- _Task statement_
Your task is to reproduce exactly the lines that run from the beginning of the data through the line where "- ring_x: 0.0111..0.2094" appears.

- _Data items_
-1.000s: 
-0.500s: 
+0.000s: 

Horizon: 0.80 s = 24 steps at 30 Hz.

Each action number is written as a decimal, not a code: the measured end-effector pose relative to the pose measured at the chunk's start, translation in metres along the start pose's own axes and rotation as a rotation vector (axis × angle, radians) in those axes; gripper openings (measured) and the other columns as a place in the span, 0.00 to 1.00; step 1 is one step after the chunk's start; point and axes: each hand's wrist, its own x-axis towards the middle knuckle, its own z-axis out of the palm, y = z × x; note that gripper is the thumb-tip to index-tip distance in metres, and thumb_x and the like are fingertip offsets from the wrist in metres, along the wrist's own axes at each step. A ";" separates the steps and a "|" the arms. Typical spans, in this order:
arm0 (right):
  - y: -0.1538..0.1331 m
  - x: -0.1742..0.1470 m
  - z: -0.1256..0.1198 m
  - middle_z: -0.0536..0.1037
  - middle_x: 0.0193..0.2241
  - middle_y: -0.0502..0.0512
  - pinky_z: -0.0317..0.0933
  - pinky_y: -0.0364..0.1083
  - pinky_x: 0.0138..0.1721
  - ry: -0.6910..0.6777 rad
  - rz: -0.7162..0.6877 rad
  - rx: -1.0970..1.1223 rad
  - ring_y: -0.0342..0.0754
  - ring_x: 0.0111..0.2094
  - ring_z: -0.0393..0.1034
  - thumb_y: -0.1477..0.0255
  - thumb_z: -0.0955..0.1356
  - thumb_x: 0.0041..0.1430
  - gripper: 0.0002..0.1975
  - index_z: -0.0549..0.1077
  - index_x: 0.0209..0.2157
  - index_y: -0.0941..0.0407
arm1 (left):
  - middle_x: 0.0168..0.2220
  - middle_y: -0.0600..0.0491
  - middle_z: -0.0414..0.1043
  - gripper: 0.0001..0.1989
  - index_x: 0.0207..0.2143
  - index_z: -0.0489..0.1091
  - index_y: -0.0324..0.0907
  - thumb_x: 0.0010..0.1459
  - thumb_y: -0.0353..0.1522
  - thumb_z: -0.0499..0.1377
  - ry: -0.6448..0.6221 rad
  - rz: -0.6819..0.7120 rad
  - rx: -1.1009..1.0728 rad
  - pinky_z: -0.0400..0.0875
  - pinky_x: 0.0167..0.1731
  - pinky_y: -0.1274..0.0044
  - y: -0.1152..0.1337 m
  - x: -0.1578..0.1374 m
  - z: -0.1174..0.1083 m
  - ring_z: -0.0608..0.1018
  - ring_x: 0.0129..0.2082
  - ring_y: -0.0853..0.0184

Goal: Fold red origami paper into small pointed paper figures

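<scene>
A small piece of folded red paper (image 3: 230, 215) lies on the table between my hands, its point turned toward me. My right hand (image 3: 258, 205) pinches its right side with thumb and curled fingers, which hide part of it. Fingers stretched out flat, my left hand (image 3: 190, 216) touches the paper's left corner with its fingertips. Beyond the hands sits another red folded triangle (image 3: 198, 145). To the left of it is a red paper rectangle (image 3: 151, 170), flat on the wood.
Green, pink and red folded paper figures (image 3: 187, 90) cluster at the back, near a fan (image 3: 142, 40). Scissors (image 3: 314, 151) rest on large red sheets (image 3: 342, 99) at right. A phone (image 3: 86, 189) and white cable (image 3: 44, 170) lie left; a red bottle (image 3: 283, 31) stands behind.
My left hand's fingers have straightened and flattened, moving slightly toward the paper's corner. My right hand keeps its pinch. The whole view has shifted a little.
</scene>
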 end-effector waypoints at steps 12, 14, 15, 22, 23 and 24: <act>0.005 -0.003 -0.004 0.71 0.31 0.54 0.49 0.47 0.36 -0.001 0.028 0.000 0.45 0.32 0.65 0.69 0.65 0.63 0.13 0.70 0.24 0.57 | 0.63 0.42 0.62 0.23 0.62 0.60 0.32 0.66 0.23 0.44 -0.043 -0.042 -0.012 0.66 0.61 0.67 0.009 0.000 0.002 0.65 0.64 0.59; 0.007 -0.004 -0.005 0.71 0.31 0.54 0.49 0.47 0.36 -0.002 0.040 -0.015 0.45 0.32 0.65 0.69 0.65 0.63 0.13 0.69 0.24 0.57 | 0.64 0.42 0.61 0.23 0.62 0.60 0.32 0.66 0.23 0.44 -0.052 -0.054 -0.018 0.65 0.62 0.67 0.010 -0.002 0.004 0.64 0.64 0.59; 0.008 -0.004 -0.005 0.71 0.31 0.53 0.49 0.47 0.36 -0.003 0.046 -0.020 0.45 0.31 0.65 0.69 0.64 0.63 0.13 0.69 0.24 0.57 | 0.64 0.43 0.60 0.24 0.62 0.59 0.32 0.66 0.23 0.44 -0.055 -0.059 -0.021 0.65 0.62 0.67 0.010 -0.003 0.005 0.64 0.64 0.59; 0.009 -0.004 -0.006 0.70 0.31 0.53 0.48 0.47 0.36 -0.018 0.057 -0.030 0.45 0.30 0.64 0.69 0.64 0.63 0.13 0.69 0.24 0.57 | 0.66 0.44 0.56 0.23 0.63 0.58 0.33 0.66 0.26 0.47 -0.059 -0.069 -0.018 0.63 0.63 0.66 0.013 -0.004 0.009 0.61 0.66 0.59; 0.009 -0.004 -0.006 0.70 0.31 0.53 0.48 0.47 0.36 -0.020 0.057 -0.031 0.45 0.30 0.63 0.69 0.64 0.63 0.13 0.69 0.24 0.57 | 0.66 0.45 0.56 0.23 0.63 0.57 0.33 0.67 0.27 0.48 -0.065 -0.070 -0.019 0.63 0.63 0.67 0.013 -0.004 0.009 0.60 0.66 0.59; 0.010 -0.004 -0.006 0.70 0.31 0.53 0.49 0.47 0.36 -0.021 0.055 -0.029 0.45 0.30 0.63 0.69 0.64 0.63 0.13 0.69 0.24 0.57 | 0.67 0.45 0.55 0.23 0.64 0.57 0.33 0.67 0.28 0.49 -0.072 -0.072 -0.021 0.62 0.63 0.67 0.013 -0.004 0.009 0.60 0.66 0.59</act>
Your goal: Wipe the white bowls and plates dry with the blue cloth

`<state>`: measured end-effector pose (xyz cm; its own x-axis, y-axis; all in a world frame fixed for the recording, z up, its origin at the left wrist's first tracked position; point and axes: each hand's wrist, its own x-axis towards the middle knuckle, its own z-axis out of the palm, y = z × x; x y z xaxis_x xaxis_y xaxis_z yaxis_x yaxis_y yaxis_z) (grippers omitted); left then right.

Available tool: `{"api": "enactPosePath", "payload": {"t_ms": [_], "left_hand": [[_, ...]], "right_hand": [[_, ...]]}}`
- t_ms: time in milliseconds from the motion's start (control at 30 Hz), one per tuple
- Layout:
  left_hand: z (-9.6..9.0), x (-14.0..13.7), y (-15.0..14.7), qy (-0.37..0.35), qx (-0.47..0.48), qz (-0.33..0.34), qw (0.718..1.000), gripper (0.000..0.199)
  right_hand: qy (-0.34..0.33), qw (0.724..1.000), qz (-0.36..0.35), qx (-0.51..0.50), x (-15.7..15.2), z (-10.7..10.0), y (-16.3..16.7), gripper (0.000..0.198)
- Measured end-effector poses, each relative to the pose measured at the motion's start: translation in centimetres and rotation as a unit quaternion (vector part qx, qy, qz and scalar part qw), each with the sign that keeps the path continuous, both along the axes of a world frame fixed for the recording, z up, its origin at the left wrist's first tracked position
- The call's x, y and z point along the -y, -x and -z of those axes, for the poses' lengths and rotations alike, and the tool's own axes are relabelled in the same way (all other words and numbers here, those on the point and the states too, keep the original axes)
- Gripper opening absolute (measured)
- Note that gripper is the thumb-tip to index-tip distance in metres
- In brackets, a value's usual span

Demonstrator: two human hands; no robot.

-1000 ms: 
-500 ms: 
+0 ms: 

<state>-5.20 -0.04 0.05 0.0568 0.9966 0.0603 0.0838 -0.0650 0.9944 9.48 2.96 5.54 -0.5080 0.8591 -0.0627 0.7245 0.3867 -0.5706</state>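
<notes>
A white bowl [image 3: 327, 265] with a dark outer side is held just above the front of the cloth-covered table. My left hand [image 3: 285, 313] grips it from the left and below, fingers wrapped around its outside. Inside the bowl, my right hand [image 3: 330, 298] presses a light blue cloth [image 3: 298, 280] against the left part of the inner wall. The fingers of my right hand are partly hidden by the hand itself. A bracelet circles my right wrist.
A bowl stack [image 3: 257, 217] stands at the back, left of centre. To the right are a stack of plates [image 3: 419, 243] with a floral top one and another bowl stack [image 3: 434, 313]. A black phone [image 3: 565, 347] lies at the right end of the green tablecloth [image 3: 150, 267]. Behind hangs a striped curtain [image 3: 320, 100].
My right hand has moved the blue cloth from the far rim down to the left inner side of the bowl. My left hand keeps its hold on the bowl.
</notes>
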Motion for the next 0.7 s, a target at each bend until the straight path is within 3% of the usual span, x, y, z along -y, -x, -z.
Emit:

- _Exercise answer_
-1.000s: 
-0.500s: 
+0.000s: 

Horizon: 0.80 s = 24 steps at 30 Hz.

Each action number is written as a decimal, not a code: the measured end-effector pose relative to the pose measured at the chunk's start, translation in metres along the start pose's own axes and rotation as a rotation vector (axis × angle, radians) in those axes; gripper openings (measured) and the other columns as a place in the span, 0.00 to 1.00; step 1 is one step after the chunk's start; point and axes: each hand's wrist, its own x-axis towards the middle knuckle, its own z-axis out of the palm, y = z × x; note that gripper is the thumb-tip to index-tip distance in metres, and thumb_x and the like are fingertip offsets from the wrist in metres, along the wrist's own axes at each step. A ";" separates the steps and a "|" the arms. Typical spans, in this order:
arm0 (right):
  - y: -0.1538..0.1331 m
  - x: -0.1742..0.1470 m
  - z: -0.1256..0.1198 m
  - middle_z: -0.0536..0.1037
  - middle_x: 0.0193..0.2241
  - middle_y: -0.0502..0.0512
  - pinky_z: -0.0317..0.0933
  - pinky_y: -0.0364..0.1083
  - pinky_x: 0.0138..0.1721
  - ry: -0.6910..0.6777 rad
  - rz: -0.7162..0.6877 rad
  - rx: -1.0970..1.1223 rad
  - ring_y: -0.0342..0.0754
  - ring_x: 0.0111..0.2094

Nothing further is required for this exercise.